→ Problem details:
Only the lines below starting at the one that contains "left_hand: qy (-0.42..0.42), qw" and ending at the one that contains "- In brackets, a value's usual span" are to be reproduced, exactly and with both ends kept.

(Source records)
---*---

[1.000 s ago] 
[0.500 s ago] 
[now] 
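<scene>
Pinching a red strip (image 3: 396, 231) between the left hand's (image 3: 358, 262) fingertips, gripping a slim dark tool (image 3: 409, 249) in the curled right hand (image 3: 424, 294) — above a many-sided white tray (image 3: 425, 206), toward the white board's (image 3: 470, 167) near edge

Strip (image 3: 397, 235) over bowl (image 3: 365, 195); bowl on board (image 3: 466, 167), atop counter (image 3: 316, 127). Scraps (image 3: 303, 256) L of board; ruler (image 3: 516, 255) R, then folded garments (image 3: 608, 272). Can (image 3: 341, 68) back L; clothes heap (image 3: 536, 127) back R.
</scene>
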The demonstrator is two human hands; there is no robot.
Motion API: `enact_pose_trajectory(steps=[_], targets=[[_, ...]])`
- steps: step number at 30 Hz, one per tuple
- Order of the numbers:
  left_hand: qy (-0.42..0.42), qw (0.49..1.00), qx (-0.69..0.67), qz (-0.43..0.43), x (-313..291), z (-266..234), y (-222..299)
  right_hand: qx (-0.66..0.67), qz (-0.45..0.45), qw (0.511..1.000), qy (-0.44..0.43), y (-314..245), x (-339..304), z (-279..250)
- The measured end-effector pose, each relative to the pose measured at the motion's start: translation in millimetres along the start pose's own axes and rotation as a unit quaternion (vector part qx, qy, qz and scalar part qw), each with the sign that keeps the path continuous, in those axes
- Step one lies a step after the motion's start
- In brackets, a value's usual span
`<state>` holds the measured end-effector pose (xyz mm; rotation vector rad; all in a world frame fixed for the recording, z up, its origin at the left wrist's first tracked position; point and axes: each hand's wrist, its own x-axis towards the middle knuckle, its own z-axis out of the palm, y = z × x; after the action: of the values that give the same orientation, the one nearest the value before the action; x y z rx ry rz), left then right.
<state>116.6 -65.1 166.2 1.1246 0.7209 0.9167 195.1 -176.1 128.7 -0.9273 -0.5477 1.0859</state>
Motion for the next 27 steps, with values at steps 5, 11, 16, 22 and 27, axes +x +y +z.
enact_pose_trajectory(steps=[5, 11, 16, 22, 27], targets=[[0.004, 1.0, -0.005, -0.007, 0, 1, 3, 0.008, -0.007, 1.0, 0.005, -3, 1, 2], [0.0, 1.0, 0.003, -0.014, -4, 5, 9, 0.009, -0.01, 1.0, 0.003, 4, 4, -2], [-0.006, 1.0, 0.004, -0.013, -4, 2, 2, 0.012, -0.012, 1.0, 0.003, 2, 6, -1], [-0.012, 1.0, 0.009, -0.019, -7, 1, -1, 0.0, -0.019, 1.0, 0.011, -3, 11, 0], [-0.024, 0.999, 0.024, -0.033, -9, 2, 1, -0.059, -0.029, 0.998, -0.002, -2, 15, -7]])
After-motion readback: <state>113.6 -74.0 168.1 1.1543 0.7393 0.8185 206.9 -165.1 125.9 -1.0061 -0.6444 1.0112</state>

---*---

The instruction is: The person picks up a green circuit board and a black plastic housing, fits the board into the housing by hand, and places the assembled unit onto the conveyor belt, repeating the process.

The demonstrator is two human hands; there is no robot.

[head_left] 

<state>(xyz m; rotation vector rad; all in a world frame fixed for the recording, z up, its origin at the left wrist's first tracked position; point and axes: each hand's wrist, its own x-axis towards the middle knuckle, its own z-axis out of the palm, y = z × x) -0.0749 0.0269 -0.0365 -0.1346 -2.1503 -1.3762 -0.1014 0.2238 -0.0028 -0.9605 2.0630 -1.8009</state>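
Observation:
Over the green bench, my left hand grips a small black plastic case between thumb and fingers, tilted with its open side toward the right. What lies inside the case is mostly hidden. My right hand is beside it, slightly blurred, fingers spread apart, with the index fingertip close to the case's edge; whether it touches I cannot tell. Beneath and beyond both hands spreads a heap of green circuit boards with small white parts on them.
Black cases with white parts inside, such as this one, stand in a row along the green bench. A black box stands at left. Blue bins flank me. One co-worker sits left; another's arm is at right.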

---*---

→ Output for this task:
  left_hand: qy (-0.42..0.42), qw (0.49..1.00), qx (-0.69..0.67), qz (-0.43..0.43), x (-313..291), z (-266..234), y (-222..299)
  right_hand: qx (-0.66..0.67), qz (-0.45..0.45), qw (0.511..1.000), qy (-0.44..0.43), y (-314..245), x (-339..304), z (-279..250)
- The measured end-effector pose, each relative to the pose measured at the motion's start: translation in millimetres along the start pose's own axes and rotation as a unit quaternion (vector part qx, qy, qz and scalar part qw), each with the sign that keeps the path continuous, in those axes
- Step one lies a step after the motion's start
- In brackets, a value's usual span

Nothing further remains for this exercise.